- The dollar fell against all major currencies pressured by higher-than-expected US initial jobless claims. President George W. Bush’s claims, that the US is not headed into a recession and his administration supports a strong dollar policy, did not convince the market. The dollar’s interest rate disadvantage pressures the greenback. Futures on the Chicago Board of Trade priced in a 2% Fed funds rate by midyear. The yen approached a 2 1/2-year high and the Swiss franc rose to a new record high on increased risk aversion and the dollar’s weakness.
- The EUR/USD rose to a record high for a third straight day after weaker-than-expected US economic data and stronger-than-expected European indicators. A weak US labor market and slower-than-forecast economic growth bolstered bets the Federal Reserve will cut interest rates through June. The pair’s momentum is strong, likely to continue as the US government continues its policy of benign neglect. Strong support exists at the old triple top.
Financial and Economic News and Comments
US & Canada
- US initial jobless claims rose a stronger-than-expected 19,000 to 373,000, in the week ended February 23, from an upwardly revised 354,000 a week earlier, the Labor Department said. The four-week average of new claims fell slightly by 1,250 to 360,500. Initial claims, a leading economic indicator of recession, have deteriorated and showed increasing US recession risks.

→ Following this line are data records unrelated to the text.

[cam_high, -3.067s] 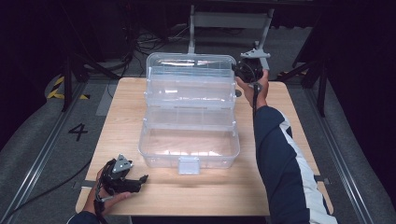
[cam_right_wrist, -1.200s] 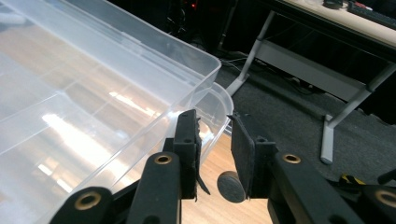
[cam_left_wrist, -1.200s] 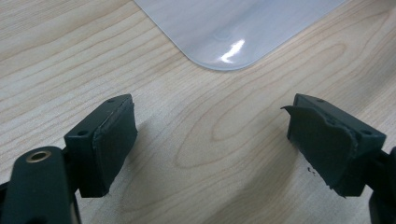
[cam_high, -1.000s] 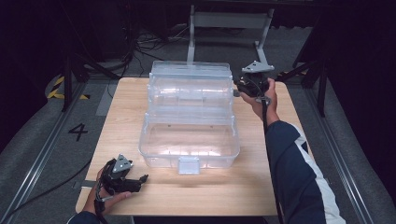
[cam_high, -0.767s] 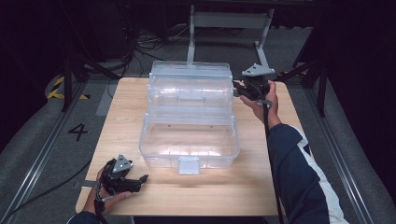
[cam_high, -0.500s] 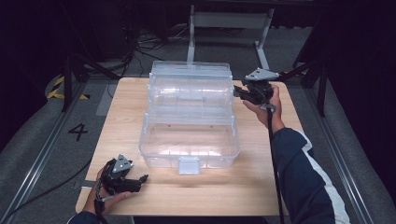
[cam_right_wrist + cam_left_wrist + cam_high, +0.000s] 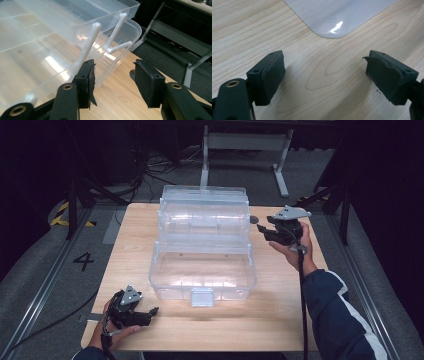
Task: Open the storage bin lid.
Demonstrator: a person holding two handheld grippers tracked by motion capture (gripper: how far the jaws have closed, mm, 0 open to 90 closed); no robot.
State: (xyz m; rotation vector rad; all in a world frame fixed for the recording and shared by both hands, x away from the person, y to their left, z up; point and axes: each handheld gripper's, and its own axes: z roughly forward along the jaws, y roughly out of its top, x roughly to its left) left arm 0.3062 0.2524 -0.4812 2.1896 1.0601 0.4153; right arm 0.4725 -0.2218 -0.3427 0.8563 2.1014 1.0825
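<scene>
A clear plastic tiered storage box (image 7: 202, 250) stands open in the middle of the wooden table (image 7: 280, 295), its trays stepped back and up. Thin white hinge arms (image 7: 87, 50) link the tiers on the box (image 7: 45, 32) side facing my right gripper. That right gripper (image 7: 265, 231) hovers just right of the upper tiers, open, with nothing between its pads (image 7: 115, 77). My left gripper (image 7: 150, 312) rests low at the table's near left corner, open and empty (image 7: 324, 72). A rounded clear corner of the box (image 7: 337, 15) lies just ahead of it.
A small dark round spot (image 7: 254, 220) sits on the table between the box and the right gripper. Behind the table stands a grey metal stand (image 7: 245, 142). Cables lie on the dark floor, and a "4" mark (image 7: 84, 261) is at the left.
My right gripper has drawn back from the box's far right corner, moving right and nearer. The box's rear tier has shifted slightly toward me. The left gripper has stayed put.
</scene>
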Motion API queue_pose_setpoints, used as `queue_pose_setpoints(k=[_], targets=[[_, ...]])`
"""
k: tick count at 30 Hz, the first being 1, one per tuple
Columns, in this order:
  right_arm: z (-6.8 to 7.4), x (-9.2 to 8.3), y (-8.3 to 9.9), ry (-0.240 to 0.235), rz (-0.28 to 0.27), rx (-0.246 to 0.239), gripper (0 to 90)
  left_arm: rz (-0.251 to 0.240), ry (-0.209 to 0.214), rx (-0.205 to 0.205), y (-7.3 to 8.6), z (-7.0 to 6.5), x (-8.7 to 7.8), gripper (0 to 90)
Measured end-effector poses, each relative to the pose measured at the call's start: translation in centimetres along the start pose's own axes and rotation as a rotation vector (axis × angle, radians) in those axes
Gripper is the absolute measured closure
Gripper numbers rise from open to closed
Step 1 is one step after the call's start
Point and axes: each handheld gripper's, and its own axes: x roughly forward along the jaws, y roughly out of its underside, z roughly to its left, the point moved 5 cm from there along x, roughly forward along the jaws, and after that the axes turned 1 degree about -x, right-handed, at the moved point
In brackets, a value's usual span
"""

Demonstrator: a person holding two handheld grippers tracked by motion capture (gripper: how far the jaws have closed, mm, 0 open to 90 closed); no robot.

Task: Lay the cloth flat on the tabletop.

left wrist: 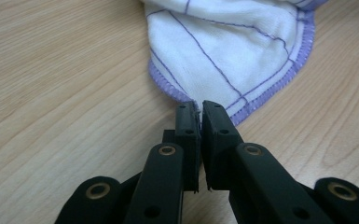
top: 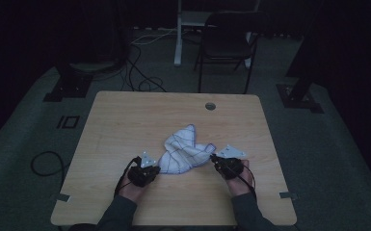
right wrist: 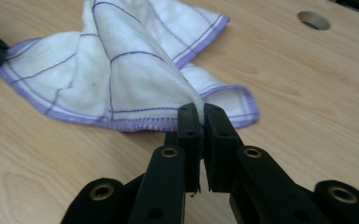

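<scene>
Cloth point(top: 185, 151), white with purple grid lines and hem and bearing no readable writing, lay crumpled on the table point(top: 125, 120) between both grippers, left gripper point(left wrist: 196, 108) clenched on its near hem, right gripper point(right wrist: 199, 112) pinching a raised fold.

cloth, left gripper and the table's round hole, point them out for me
cloth point(top: 183, 151): high view, middle of the crumpled white fabric
left gripper point(left wrist: 199, 108): left gripper view, between the jaw tips pinching the purple hem
round hole point(right wrist: 313, 20): right gripper view, its dark centre

High view dim and grainy; both gripper views bright, evenly lit, sharp.
</scene>
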Motion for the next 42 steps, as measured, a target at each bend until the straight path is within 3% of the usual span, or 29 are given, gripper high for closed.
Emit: queue_pose_setpoints(k=[11, 18, 24, 36, 42], targets=[[-1.9, -0.8, -0.2, 0.048, -0.011, 0.017, 87.0, 0.013, -0.037, -0.026, 0.3, 1.8, -0.5, 86.0], [-2.7, -1.3, -0.1, 0.067, -0.012, 0.023, 87.0, 0.025, -0.107, -0.077, 0.4, 4.1, -0.8, 86.4], [-3.2, -1.5, 0.2, 0.077, -0.008, 0.026, 87.1, 0.033, -0.132, -0.099, 0.5, 5.6, -1.1, 86.4], [-4.3, -2.0, 0.7, 0.102, 0.000, 0.034, 87.2, 0.064, -0.216, -0.107, 0.0, 9.3, -1.0, 86.3], [-4.3, -2.0, 0.7, 0.104, 0.003, 0.034, 87.2, 0.082, -0.255, -0.106, -0.4, 9.7, -0.8, 81.7]])
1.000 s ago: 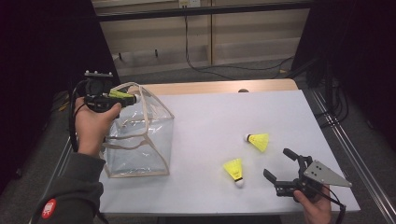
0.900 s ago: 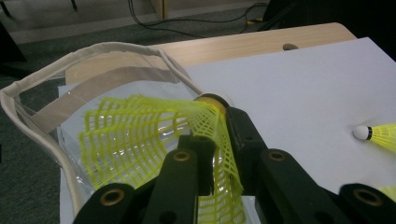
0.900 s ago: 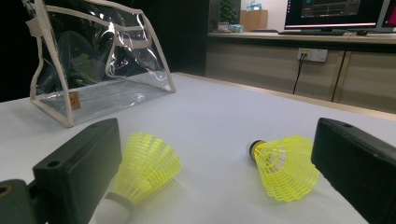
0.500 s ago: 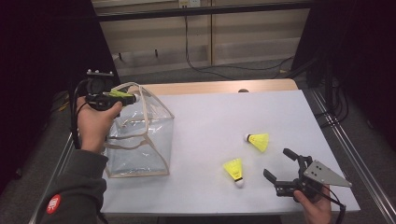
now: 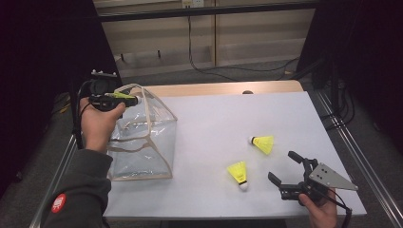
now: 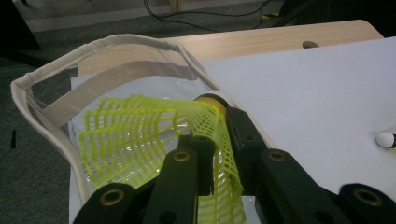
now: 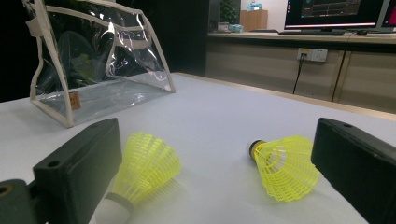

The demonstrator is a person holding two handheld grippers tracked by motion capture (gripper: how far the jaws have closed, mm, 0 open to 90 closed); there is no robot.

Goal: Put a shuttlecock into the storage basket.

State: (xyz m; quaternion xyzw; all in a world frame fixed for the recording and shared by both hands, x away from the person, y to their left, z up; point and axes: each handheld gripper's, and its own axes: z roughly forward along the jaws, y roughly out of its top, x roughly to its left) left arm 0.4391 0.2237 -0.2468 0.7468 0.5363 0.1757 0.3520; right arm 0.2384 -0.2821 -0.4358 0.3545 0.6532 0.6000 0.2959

Continuing claims rose 21,000 to 2,807,000 in the week ended February 16.
- The Commerce Department left unchanged its 0.6% q/q estimate for Q4 GDP. Exports were revised higher and imports revised lower, while inventories fell more than expected. Consumer spending and business outlays were also revised lower. Inflation gauges were revised up slightly. The price index for personal consumption rose at a 4.1% annualized rate in Q4, compared to the previously estimated 3.9% climb and 1.8% increase in Q3. The PCE price gauge excluding food and energy increased 2.7%, compared to the 2.0% increase in Q3.
- President George W. Bush said his administration supports a strong dollar, and the currency’s value will be reflected by markets as the economy grows. “We believe in a strong dollar policy, and we believe, I believe, our economy’s got the fundamentals in place to grow and continue growing,” Bush said at a news conference at the White House. “The value of the dollar will be reflected in the ability for our economy” to keep growing, he said, adding that the US isn’t headed into a recession.
- Germany’s jobless rate fell to 8.0% in February, the lowest since November 1992, the Federal Labor Agency said.
- Bloomberg purchasing managers’ index of European retail sales rose more than expected to 52.4 in February from 48.1 in January, the first increase in five months and the highest since April 2007. Retailer’s confidence rose to a strong 59.9, the highest level since May 2007, from 47.7 in January.
- European Central Bank President Jean-Claude Trichet said “price stability is a necessary condition” for ongoing economic expansion and employment.
- Japan’s factory production fell a stronger-than-expected 2.0% m/m in January, following a 1.4% m/m increase in December, the Trade Ministry said.
- The Japanese economy is in a soft patch that may be “somewhat prolonged,” Bank of Japan policy board member Atsushi Mizuno said. Production will probably be flat this quarter and improve thereafter, he said.
- Australia’s capital spending rose a stronger-than-expected 5.1% q/q in Q4, following a 6.2% q/q drop in Q3, the Bureau of Statistics said.